Dusk's eyebrow raised for a brief moment, a shadow of confusion cast on his face, before he picked up on what she was referring to: his new wings. The restless additions to his body had proven quite difficult to control in the few days since he'd acquired them.

"How are you finding them?" the ancient Alicorn asked her much-younger compatriot.

"They make getting around a bit more, uh, thrilling," he answered, looking over his shoulder at the twitching, feathered limb in an attempt to calm it. "Doors are a nightmare."

"Are you flexing them without realising it?" she asked, setting her drink down and leaning forward on the table.

Her soft, white hands splayed out across the cloth that covered the surface, several golden rings catching the flickering light of the candles set between them. Her expression was soft and welcoming, fitting perfectly with the music that drifted across the room. Soft steel drums and woodwind instruments, sounding similar to island music, filled up the room. The seaside café they were in was empty save for them.
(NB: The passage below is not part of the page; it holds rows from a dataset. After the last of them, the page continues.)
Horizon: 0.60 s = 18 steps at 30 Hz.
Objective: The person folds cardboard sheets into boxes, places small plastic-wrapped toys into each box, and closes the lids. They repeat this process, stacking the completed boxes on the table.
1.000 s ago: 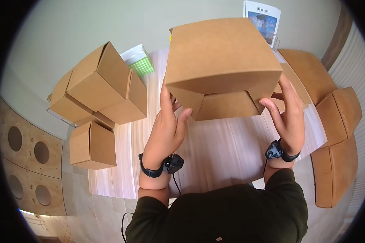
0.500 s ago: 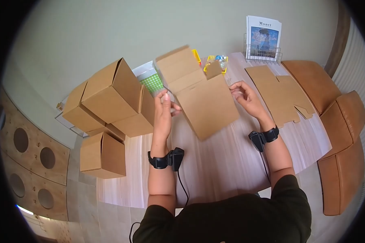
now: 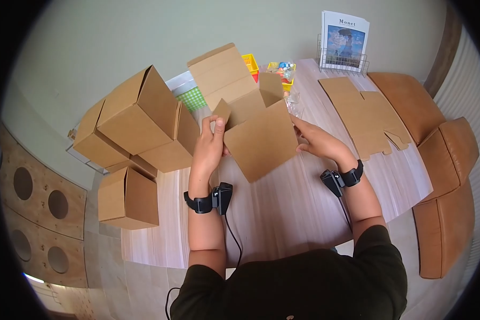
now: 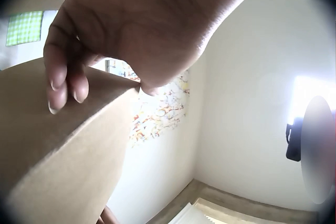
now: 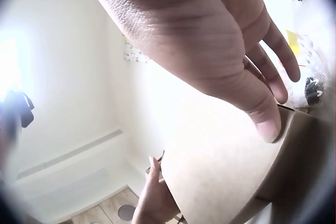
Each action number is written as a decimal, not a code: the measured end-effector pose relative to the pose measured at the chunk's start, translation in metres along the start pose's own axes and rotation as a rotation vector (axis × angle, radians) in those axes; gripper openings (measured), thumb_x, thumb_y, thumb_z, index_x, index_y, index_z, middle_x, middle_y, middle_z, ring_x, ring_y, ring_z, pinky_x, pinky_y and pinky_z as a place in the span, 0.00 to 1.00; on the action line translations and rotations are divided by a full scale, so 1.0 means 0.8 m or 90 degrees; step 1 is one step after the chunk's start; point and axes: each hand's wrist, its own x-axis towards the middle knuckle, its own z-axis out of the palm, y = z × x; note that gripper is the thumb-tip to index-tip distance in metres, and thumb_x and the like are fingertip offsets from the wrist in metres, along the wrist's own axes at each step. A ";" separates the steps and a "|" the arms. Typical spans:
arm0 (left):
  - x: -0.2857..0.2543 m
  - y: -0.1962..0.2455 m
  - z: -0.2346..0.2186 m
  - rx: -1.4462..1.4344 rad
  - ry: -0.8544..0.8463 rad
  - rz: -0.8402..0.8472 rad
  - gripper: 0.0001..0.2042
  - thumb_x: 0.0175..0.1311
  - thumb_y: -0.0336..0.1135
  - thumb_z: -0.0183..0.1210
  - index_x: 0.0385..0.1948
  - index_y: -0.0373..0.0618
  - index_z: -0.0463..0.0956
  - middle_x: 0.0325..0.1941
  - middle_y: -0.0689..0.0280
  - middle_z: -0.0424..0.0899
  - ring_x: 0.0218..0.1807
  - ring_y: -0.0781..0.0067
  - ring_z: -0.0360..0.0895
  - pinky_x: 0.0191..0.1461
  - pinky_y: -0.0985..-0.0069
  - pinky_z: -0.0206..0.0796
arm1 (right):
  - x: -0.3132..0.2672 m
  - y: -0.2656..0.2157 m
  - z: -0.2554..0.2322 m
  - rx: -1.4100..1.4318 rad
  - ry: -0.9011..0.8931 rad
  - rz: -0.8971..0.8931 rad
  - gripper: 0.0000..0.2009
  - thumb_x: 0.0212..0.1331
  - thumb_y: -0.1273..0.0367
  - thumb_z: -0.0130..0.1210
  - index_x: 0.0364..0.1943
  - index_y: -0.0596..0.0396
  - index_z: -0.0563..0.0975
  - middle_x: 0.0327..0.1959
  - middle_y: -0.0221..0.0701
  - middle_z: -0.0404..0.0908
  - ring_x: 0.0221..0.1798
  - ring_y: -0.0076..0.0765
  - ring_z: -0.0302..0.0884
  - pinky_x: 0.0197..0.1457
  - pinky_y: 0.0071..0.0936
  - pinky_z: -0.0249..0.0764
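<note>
An open cardboard box (image 3: 264, 141) is tilted above the middle of the table, its lid (image 3: 221, 74) raised at the back. Small flaps stand up at both sides. At its left edge the left hand (image 3: 208, 146) pinches the cardboard near a small flap. In the left wrist view, that hand's thumb and curled fingers are at the edge of the box wall (image 4: 89, 150). The right hand (image 3: 322, 143) holds the right edge. In the right wrist view its thumb (image 5: 269, 128) lies on the panel (image 5: 220, 155), with the other fingers beyond the edge.
Several closed boxes (image 3: 138, 114) are stacked at the left. A green checked container (image 3: 191, 100) and yellow baskets (image 3: 249, 63) stand behind the open box. Flat cardboard (image 3: 365, 114) lies at the right, with a wire rack (image 3: 344, 63) holding a print behind it.
The box has come down from its raised position and turned, bringing its lid to the back. Since the middle frame its side flaps have spread, and both hands have closed on its edges.
</note>
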 end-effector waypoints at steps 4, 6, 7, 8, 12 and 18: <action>-0.014 0.019 -0.006 0.087 0.066 -0.048 0.34 0.69 0.59 0.46 0.65 0.37 0.57 0.19 0.58 0.78 0.22 0.67 0.79 0.32 0.73 0.70 | -0.003 0.001 0.005 -0.058 0.038 -0.059 0.48 0.45 0.81 0.64 0.73 0.50 0.51 0.49 0.43 0.75 0.51 0.45 0.75 0.58 0.38 0.71; -0.023 0.031 -0.012 0.160 0.076 -0.064 0.32 0.70 0.53 0.47 0.66 0.38 0.56 0.19 0.58 0.79 0.22 0.66 0.79 0.34 0.72 0.70 | -0.004 -0.002 0.005 -0.077 0.030 -0.085 0.49 0.46 0.82 0.63 0.74 0.46 0.47 0.47 0.43 0.75 0.48 0.46 0.75 0.54 0.38 0.72; -0.028 0.033 -0.017 0.142 0.063 -0.055 0.30 0.67 0.41 0.46 0.69 0.40 0.53 0.22 0.56 0.80 0.24 0.64 0.79 0.35 0.72 0.70 | -0.004 -0.004 0.004 -0.086 0.026 -0.098 0.50 0.47 0.82 0.62 0.75 0.44 0.46 0.46 0.43 0.75 0.46 0.46 0.76 0.51 0.37 0.72; -0.026 0.029 -0.021 0.108 0.072 -0.044 0.30 0.66 0.38 0.45 0.70 0.41 0.52 0.28 0.54 0.81 0.25 0.65 0.79 0.35 0.72 0.70 | -0.004 -0.005 0.004 -0.076 0.011 -0.097 0.48 0.48 0.80 0.63 0.74 0.46 0.48 0.47 0.43 0.76 0.48 0.45 0.76 0.53 0.37 0.72; -0.020 0.015 -0.029 -0.008 0.181 0.083 0.31 0.61 0.27 0.43 0.70 0.40 0.52 0.63 0.50 0.69 0.50 0.64 0.77 0.52 0.71 0.68 | 0.000 0.010 0.003 -0.032 -0.044 -0.080 0.40 0.51 0.75 0.64 0.70 0.52 0.57 0.46 0.40 0.76 0.50 0.42 0.76 0.56 0.36 0.71; -0.034 0.036 -0.027 -0.066 0.462 0.345 0.28 0.65 0.26 0.45 0.69 0.37 0.52 0.71 0.52 0.58 0.68 0.59 0.62 0.68 0.69 0.55 | 0.057 0.073 0.021 -0.120 0.085 -0.090 0.26 0.52 0.71 0.62 0.58 0.56 0.71 0.47 0.41 0.76 0.50 0.46 0.75 0.55 0.37 0.71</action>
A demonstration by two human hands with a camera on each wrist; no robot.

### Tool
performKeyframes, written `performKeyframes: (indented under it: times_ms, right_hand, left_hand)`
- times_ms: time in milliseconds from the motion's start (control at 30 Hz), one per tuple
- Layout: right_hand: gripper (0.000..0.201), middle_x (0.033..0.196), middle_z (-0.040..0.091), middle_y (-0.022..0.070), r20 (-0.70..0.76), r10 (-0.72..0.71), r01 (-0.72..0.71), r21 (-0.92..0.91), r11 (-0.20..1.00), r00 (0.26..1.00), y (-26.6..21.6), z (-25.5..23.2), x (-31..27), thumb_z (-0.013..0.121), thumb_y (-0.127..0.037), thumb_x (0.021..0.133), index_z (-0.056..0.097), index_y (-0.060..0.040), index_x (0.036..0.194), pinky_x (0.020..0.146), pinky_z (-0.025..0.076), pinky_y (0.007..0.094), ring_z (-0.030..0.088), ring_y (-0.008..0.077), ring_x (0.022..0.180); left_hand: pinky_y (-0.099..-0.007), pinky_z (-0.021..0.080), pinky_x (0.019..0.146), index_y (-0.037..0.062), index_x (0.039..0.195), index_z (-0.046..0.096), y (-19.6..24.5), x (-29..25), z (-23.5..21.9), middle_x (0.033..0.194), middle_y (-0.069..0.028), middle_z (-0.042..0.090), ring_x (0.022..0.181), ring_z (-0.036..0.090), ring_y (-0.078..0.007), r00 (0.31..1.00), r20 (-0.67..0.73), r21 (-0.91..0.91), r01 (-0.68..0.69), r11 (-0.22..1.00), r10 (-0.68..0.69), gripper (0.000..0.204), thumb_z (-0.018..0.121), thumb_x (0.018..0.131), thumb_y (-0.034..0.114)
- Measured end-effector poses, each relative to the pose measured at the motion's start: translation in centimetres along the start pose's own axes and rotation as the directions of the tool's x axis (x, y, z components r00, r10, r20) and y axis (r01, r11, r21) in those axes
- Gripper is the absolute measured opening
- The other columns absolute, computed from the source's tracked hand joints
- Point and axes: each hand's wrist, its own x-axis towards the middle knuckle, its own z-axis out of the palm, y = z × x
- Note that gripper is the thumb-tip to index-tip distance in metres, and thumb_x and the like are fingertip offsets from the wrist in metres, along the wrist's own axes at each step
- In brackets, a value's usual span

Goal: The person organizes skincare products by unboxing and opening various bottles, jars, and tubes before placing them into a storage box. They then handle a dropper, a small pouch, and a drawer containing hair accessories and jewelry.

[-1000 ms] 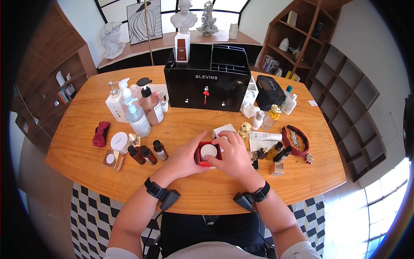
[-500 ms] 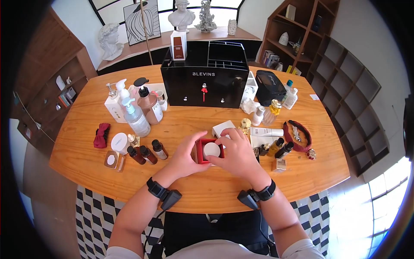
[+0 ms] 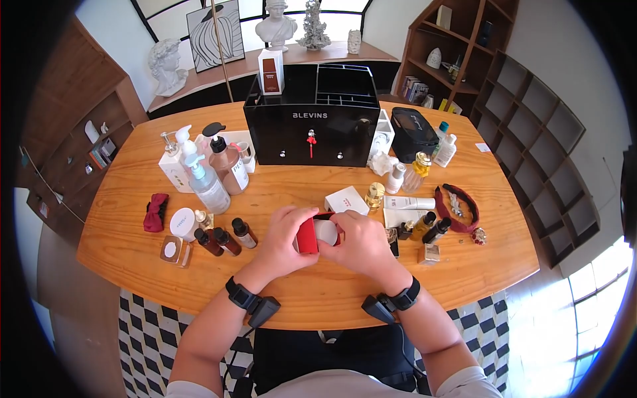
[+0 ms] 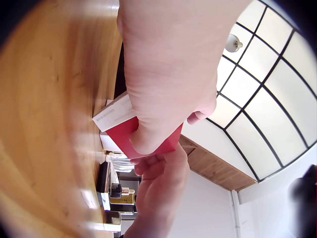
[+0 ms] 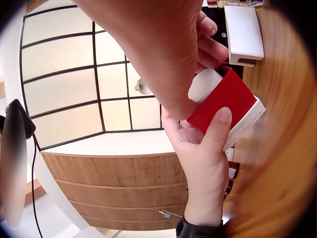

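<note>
Before the black organizer [image 3: 312,136] lettered "BLEVINS", both hands [image 3: 284,242] grip a red box [image 3: 308,236].

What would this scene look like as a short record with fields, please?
Left hand: grips red box
Right hand: holds white jar
Jar: partly inside the box
Box: open, tilted
Left of the hands: three dark bottles
Right of the hands: white tube, headband
Behind: black organiser
Surface: wooden table

Bright. Milky-white window panes [image 4: 240,83] glow. Head view: glare lower right, bowed edges. Left wrist: brown wooden tabletop [image 4: 49,114] blurred.
</note>
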Motion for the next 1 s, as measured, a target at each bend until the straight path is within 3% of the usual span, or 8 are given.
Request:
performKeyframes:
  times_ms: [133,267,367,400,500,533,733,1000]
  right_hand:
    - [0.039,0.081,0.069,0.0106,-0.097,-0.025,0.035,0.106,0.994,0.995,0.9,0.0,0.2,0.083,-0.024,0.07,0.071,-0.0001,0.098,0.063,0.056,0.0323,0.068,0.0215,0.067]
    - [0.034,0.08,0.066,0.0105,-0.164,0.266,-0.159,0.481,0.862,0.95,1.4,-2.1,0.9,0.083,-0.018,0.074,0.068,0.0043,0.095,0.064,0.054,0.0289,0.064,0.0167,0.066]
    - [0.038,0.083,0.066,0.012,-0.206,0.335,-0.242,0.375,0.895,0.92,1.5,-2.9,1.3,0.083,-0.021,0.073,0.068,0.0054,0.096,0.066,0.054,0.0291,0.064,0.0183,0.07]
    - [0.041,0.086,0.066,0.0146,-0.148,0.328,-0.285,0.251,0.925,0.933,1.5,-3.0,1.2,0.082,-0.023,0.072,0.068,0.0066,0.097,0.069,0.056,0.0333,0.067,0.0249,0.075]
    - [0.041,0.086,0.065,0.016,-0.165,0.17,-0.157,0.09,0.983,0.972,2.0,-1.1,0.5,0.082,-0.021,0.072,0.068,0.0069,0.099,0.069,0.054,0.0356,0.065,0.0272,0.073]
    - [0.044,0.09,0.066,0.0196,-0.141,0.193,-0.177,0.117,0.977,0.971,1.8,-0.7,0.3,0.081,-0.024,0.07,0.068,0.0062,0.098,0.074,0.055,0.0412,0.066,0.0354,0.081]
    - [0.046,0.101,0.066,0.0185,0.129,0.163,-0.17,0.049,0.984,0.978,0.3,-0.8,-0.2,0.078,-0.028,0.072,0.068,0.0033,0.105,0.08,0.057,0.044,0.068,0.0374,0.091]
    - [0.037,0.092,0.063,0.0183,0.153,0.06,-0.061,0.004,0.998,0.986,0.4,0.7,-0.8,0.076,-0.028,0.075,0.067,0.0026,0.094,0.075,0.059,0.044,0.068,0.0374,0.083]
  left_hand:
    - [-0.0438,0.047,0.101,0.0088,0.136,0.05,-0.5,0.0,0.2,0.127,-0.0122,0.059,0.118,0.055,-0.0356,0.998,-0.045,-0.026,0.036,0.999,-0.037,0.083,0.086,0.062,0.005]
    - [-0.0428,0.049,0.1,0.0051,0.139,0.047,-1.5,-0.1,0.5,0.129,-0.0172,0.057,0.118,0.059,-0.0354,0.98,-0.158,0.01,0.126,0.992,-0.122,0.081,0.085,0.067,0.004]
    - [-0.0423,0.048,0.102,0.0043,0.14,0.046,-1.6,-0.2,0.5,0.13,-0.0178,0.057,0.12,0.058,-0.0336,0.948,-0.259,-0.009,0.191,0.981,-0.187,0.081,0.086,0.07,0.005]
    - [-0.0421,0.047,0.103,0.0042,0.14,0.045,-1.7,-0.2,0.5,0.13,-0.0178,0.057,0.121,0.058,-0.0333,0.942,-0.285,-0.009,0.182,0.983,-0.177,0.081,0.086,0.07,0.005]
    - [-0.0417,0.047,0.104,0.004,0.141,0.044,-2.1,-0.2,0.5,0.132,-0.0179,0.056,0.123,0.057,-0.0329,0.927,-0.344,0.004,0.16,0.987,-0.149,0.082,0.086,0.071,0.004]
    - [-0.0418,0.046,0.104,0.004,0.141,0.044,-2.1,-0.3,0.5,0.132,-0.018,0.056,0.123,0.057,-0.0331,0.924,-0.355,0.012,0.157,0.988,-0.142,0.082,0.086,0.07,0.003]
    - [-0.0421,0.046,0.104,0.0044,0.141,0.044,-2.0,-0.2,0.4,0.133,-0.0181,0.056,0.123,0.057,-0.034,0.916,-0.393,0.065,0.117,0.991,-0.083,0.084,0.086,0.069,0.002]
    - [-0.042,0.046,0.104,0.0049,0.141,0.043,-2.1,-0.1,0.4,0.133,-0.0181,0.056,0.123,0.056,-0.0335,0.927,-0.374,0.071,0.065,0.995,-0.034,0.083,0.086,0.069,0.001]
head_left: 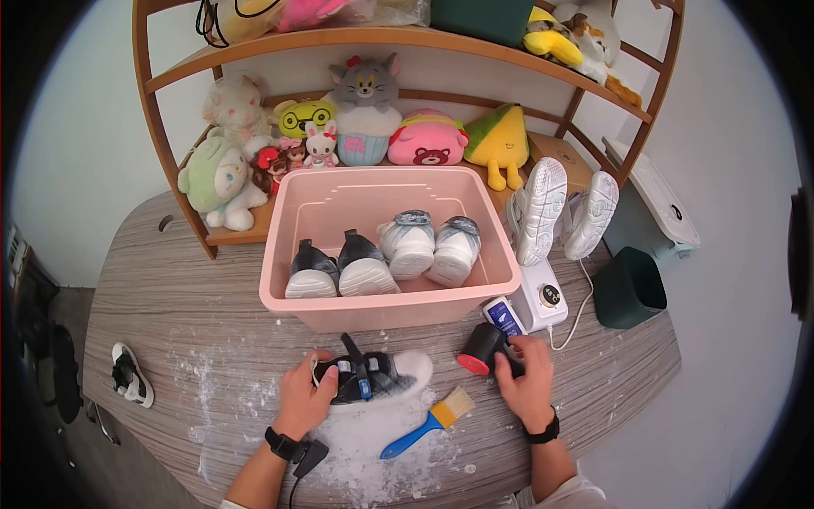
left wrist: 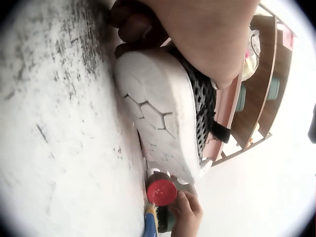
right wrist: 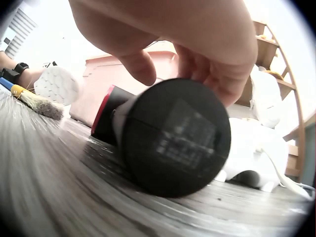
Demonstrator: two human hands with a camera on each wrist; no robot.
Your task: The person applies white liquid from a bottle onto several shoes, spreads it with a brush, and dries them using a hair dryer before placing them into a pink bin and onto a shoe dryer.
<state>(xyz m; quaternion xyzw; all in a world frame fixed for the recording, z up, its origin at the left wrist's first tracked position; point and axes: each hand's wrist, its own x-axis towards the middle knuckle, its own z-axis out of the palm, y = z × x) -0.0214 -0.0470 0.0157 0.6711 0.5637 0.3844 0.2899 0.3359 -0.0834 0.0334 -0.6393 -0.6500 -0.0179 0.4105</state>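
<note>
My left hand (head_left: 305, 394) grips a small black mesh shoe (head_left: 377, 377) with a white sole (left wrist: 158, 113). Its thumb lies on the upper near the heel, and the toe points right, coated with white powder. My right hand (head_left: 526, 382) holds a black device (right wrist: 175, 138) with a round red face (head_left: 472, 364), thumb and fingertips at its cylindrical handle. The device lies low over the table, red face toward the shoe in the left wrist view. Between the hands a blue-handled brush (head_left: 428, 422) lies on the powdered tabletop.
Behind my hands stands a pink bin (head_left: 390, 318) holding several shoes. A white shoe dryer (head_left: 540, 297) with two white shoes and a blue-and-white box (head_left: 504, 316) are at right, beside a dark green bin (head_left: 629, 288). Another small shoe (head_left: 131, 376) lies far left; a shelf (head_left: 390, 36) holds plush toys.
</note>
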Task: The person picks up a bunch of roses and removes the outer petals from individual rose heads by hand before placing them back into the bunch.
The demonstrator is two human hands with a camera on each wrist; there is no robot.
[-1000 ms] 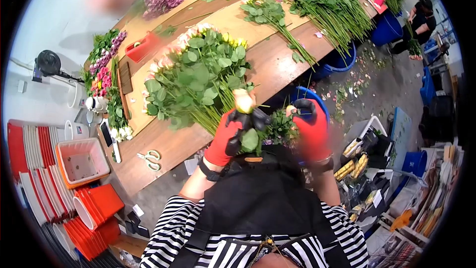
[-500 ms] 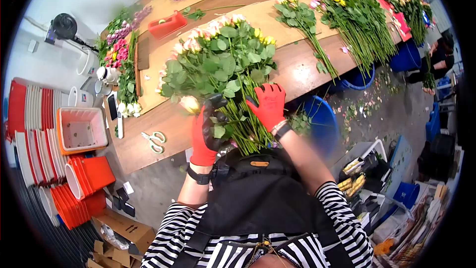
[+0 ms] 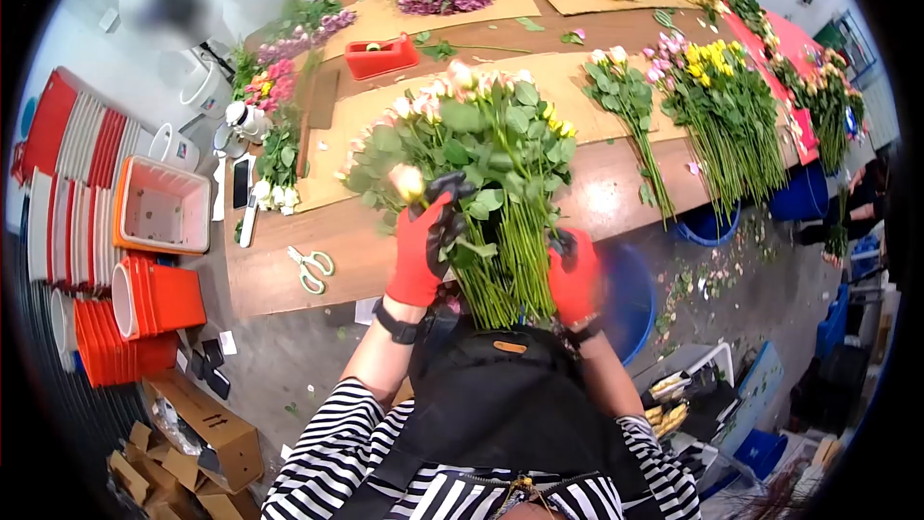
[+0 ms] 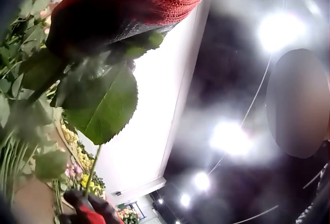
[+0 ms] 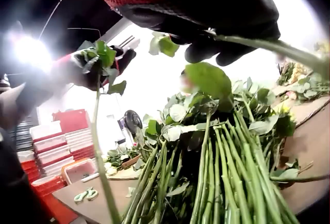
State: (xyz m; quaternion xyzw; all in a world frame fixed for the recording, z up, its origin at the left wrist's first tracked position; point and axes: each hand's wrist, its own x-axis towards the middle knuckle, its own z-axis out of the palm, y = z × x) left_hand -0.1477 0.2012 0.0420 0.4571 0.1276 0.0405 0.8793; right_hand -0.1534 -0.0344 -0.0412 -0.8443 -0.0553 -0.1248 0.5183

Tables were decorated and adorned with candles and cutlery, yet no one else sat at them.

The place was outdoor, allowing them to listen to the gentle sounds of the rolling waves and to catch the cool seafront breeze. The temperature was perfect, the seats were soft and welcoming, and the moment felt... relaxing. After the series of events they'd both had to deal with in the last few days, hell, the last few months, this was more than a welcome reward.

"Not so much flexing," he shrugged. "Just forgetting I have them extended and, well, nearly snapping them off."

"I assure you that's much harder to do than you'd think," Celestia nodded, crossing her arms over her chest and looking up to the starlight sky. "Any other growing pains since the ascension?"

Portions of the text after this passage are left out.